* [What the task asks]: Write down exactly the lines from the one with "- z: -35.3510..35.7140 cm" to the end of the data, first and last included, and no others.

* [Data]:
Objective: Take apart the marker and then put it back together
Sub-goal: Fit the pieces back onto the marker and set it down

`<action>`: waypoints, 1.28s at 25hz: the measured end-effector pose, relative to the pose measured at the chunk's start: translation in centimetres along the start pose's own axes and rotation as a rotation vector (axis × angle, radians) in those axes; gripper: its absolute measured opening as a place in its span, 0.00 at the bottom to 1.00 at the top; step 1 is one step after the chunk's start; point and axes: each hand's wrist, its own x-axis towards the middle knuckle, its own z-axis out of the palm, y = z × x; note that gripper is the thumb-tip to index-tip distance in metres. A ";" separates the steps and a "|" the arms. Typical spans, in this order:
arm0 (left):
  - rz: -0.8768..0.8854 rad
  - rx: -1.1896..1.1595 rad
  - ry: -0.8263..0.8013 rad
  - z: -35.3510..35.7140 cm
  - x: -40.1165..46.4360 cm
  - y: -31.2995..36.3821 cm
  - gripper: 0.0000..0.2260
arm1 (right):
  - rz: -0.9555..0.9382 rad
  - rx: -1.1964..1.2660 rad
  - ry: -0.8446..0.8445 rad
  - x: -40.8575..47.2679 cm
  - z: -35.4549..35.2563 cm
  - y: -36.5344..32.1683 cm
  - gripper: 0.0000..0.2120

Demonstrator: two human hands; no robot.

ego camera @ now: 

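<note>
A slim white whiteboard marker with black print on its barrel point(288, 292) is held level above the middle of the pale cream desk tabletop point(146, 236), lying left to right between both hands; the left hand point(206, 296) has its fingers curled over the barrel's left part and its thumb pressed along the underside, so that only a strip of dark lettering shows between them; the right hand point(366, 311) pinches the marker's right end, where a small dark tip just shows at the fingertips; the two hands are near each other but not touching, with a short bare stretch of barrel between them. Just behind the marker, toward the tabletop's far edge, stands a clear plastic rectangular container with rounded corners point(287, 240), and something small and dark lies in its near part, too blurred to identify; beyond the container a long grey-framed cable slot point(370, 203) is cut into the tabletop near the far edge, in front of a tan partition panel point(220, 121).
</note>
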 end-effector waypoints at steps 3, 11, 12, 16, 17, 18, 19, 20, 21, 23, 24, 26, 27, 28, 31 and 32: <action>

* [Expected answer]:
  - z: -35.3510..35.7140 cm
  - x: -40.1165..46.4360 cm
  - y: -31.2995..36.3821 cm
  - gripper: 0.0000..0.2260
arm1 (right):
  - rz: -0.9555..0.9382 rad
  - rx: -1.1964..1.2660 rad
  - ry: -0.8446..0.8445 rad
  - x: -40.8575..47.2679 cm
  - z: -35.4549..35.2563 cm
  - y: -36.5344..32.1683 cm
  - gripper: 0.0000..0.2120

Demonstrator: two human hands; no robot.

ego camera @ now: 

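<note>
A slim white whiteboard marker with black print on its barrel point(288, 292) is held level above the middle of the pale cream desk tabletop point(146, 236), lying left to right between both hands; the left hand point(206, 296) has its fingers curled over the barrel's left part and its thumb pressed along the underside, so that only a strip of dark lettering shows between them; the right hand point(366, 311) pinches the marker's right end, where a small dark tip just shows at the fingertips; the two hands are near each other but not touching, with a short bare stretch of barrel between them. Just behind the marker, toward the tabletop's far edge, stands a clear plastic rectangular container with rounded corners point(287, 240), and something small and dark lies in its near part, too blurred to identify; beyond the container a long grey-framed cable slot point(370, 203) is cut into the tabletop near the far edge, in front of a tan partition panel point(220, 121).
</note>
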 end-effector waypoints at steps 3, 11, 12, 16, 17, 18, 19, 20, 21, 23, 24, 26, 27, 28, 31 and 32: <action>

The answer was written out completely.